Other places to visit: Spain, Amsterdam, Canada (summer only), Not Russia

Take a Road Trip
If you don’t like flying, have no fear! There’s plenty of fun to be had in the good ol’ US of A. Road trips are a great way to experience our beautiful country the way our fore fathers did; very uncomfortably, surrounded by things and people that wish to do us harm. Buckle up! Here are some helpful tips for the road.

  • Do it on a Harley Davidson. All road trips are better on a chopper; that’s just a fact. Leather jacket on your back (buy a leather jacket), leather boots on your feet (buy some leather boots); this whole trip is basically a big “fuck you” to cows.

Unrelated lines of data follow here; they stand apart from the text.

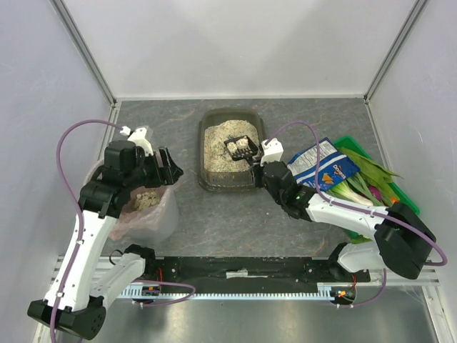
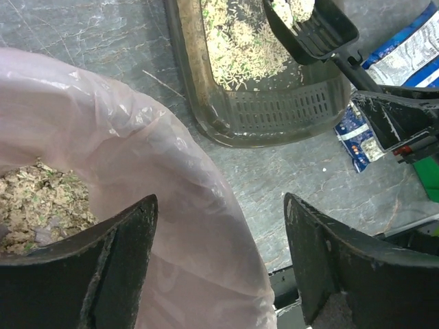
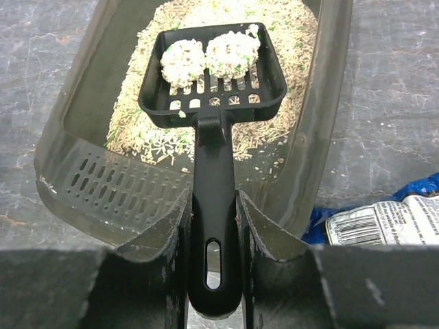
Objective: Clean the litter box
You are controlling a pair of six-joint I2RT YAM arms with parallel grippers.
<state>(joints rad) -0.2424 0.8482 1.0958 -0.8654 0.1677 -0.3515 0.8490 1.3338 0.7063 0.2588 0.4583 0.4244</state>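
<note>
Looking down from the top: a dark litter box (image 1: 221, 184) at the middle back of the counter (image 1: 235, 229), with pale grains (image 1: 221, 139) inside. Holding a black scoop (image 1: 239, 148) over those grains with the right jaws, shut tight on its handle. Just right of the box, a blue bag (image 1: 323, 166), and past it a green crate (image 1: 350, 141) full of leafy greens (image 1: 364, 175). Left of the box, a round bin (image 1: 161, 218) with a pink liner. Hanging over the far rim of that bin, the left jaws.

Peeking from the left wrist: left jaws wide open, with nothing between them. Below them, the pink liner (image 2: 171, 192) and a small heap of grains down in the bin at the left. Past the bin, the near end of the litter box (image 2: 274, 113), flat on the counter, apart from the bin. Over the box's right side, the scoop (image 2: 315, 31). Beside the box on the right, the blue bag (image 2: 357, 137).

Peeking from the right wrist: right jaws pressed on both sides of the scoop (image 3: 214, 137) handle, gripping it near the end with the hole. Out over the grains in the litter box (image 3: 89, 171), the scoop's head with two round pale lumps (image 3: 209, 58) side by side, green bits in them. At the right edge, a corner of the blue bag (image 3: 384, 223), just beside the box.
</note>
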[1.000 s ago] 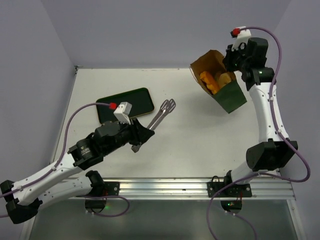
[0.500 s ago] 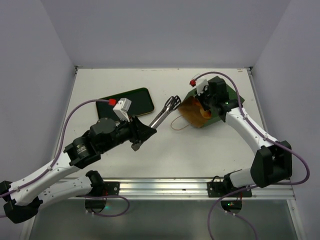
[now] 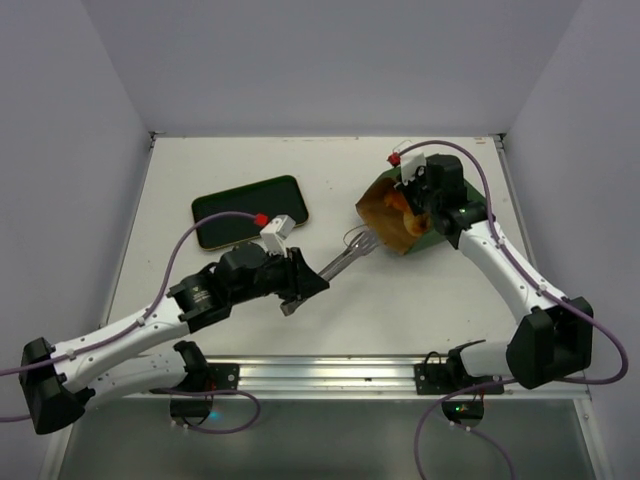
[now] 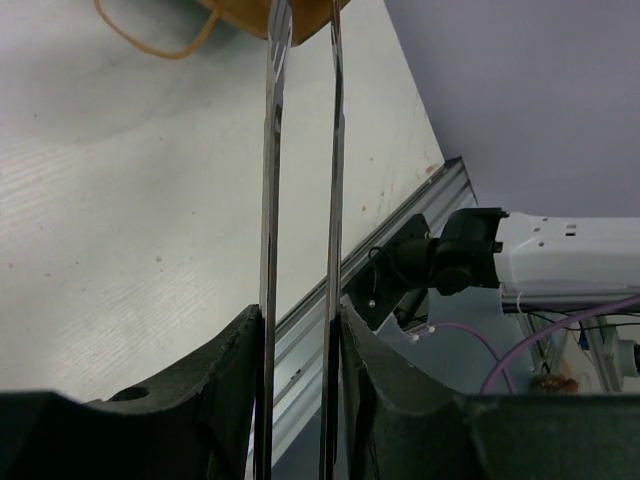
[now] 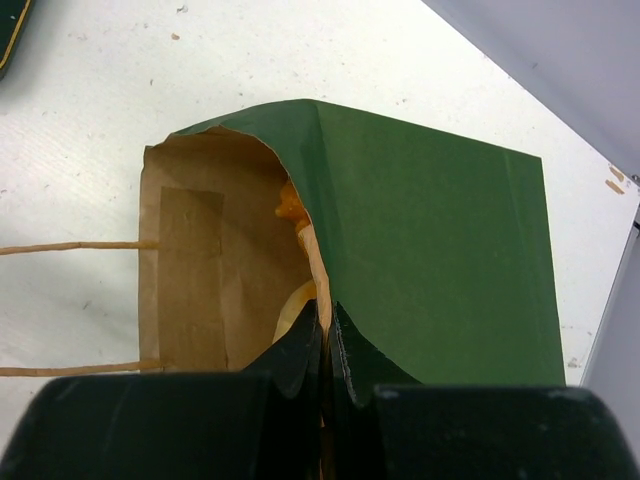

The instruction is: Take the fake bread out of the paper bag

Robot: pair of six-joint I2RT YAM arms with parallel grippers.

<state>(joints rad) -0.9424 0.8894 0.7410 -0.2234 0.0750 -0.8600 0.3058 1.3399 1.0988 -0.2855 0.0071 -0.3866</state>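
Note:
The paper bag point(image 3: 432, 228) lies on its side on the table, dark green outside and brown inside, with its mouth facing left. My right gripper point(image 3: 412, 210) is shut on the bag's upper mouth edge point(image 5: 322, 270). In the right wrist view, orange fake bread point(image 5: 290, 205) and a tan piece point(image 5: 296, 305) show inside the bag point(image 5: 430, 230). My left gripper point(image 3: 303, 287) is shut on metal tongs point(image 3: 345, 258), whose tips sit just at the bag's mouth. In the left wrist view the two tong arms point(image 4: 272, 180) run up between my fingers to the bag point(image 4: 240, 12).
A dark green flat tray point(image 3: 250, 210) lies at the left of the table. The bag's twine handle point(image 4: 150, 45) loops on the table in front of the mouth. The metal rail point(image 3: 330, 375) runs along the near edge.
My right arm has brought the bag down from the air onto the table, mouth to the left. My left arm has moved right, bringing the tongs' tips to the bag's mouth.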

    Pro Tip: Grow your hair/beard out 4-5 months prior to your trip. This will make you look like a Son of Anarchy, and infinitely more badass. You might want to take up smoking as well, which will only serve to cultivate this new persona.
  • Pack snacks. “A man is nothing without dope ass snacks” – Meriwether Lewis and/or Clarke (unknown first name). You can be sure Lewis and Clarke had some great snacks when they first crossed our nation, so you’d better have some too! In fact, the original Clarke bar was named after the aforementioned Clarke. So make sure you’ve got that in your arsenal. Throw in some Fruit Roll-Ups, Pop-Tarts (Cinnamon Sugar Frosted only, none of that Blueberry bullshit), and Snickerdoodle’s Bars, and you’re starting to pack like a real pro.

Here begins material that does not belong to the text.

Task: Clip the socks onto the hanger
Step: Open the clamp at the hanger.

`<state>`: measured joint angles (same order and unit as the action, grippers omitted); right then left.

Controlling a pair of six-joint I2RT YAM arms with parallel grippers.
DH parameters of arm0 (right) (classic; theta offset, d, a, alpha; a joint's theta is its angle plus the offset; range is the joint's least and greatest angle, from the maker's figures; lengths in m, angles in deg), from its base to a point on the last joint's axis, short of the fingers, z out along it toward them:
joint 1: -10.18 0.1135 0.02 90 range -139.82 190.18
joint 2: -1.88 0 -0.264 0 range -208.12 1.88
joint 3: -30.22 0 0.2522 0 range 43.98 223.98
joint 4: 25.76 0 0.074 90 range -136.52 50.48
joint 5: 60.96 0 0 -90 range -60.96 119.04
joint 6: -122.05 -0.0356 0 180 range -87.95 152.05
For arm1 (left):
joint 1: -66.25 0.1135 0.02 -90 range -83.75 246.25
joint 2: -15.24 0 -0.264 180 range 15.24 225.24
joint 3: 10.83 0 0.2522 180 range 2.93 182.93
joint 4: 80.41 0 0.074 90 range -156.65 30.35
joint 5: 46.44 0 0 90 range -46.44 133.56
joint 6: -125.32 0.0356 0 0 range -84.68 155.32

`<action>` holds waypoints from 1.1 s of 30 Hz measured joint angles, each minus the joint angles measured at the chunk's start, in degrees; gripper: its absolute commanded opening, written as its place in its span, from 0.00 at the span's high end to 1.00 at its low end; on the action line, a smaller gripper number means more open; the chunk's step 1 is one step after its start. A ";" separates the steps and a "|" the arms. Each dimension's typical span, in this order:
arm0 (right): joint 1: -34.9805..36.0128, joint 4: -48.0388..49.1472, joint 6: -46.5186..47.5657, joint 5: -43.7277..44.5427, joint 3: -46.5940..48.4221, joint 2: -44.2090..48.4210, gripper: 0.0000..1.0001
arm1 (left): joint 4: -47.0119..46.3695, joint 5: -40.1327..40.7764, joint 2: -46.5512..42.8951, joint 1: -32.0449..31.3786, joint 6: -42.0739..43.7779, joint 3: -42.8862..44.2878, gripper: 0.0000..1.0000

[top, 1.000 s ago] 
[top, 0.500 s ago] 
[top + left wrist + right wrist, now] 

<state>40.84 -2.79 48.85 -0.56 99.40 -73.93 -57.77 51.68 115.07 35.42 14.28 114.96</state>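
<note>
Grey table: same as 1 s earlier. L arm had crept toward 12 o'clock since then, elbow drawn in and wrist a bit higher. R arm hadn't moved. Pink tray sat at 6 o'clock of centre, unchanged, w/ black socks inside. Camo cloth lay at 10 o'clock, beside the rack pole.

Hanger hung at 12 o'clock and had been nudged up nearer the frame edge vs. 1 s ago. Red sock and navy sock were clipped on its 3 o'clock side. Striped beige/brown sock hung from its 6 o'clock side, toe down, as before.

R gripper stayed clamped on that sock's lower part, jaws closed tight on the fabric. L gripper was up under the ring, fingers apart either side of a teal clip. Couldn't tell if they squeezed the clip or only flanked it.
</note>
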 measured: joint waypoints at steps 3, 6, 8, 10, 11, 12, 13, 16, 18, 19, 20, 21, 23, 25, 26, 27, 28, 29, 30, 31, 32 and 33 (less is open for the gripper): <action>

  • Spend your nights outdoors. Sleep under the stars! Only Grade-A sissies sleep in hotels, especially when you’re on a road trip. Road trips are about consummating your relationship with nature. Not in a sexual way, per se, because that’s illegal and difficult (so I’ve heard). But nothing makes you feel more like a real man/woman than pitchin’ a tent under the sky. Again, not sexual.

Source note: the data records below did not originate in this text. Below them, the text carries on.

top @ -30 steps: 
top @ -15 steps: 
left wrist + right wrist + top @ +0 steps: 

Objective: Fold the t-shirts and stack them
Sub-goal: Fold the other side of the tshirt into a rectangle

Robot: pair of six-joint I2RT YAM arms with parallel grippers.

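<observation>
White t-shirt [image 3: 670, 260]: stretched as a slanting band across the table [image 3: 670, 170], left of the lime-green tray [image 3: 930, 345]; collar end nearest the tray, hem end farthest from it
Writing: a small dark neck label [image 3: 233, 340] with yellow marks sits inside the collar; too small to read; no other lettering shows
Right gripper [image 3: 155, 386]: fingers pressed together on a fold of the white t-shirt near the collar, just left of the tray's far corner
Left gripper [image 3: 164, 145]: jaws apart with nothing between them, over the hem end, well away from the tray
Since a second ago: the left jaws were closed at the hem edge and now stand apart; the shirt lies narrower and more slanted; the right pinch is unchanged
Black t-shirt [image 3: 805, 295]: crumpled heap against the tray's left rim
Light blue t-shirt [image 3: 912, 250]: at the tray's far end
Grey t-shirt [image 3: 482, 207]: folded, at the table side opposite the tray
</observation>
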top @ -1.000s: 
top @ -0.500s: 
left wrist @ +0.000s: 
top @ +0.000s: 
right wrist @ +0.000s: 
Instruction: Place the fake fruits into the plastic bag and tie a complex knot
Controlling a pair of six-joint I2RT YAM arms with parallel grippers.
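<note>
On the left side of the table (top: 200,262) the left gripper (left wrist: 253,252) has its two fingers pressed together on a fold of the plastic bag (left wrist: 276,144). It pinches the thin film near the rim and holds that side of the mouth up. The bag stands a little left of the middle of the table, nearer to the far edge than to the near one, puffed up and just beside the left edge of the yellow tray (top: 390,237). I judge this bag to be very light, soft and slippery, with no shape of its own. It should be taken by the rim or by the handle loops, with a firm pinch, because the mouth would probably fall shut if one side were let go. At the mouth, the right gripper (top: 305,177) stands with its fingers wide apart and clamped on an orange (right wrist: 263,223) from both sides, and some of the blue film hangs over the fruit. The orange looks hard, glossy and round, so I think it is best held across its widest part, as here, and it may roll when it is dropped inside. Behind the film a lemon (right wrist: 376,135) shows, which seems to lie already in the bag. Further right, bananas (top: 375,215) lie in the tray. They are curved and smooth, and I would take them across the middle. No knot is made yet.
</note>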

  • Beware of wildlife. While sleeping outside is awesome, it’s also fraught with dangers. Wolves, tigers, and birds of pray roam our spectacular land, and all of them want to kill you dead. Gristly bears are especially dangerous. They are attracted to the food of men, and since you’ll be loaded with baller snacks (see above), they’ll be drawn right to you. Gristly bears also love fish, which is why I recommend taking 1-2 packages of delicious Gorton’s Fish Sticks (sponsored). They are wholesome and good for you, and any bear would love to get their hands on some. Just throw some of those bad boys into the woods far away from you, and you’ll be sittin’ pretty in your tent. Gorton’s, since 1849.

 

There you have it! I hope you take my helpful hints into account, and I hope this has helped you decide what you’re going to do with your time off in 2015. You can travel anywhere in the world if you really put your mind to it. Just remember, don’t go to Russia.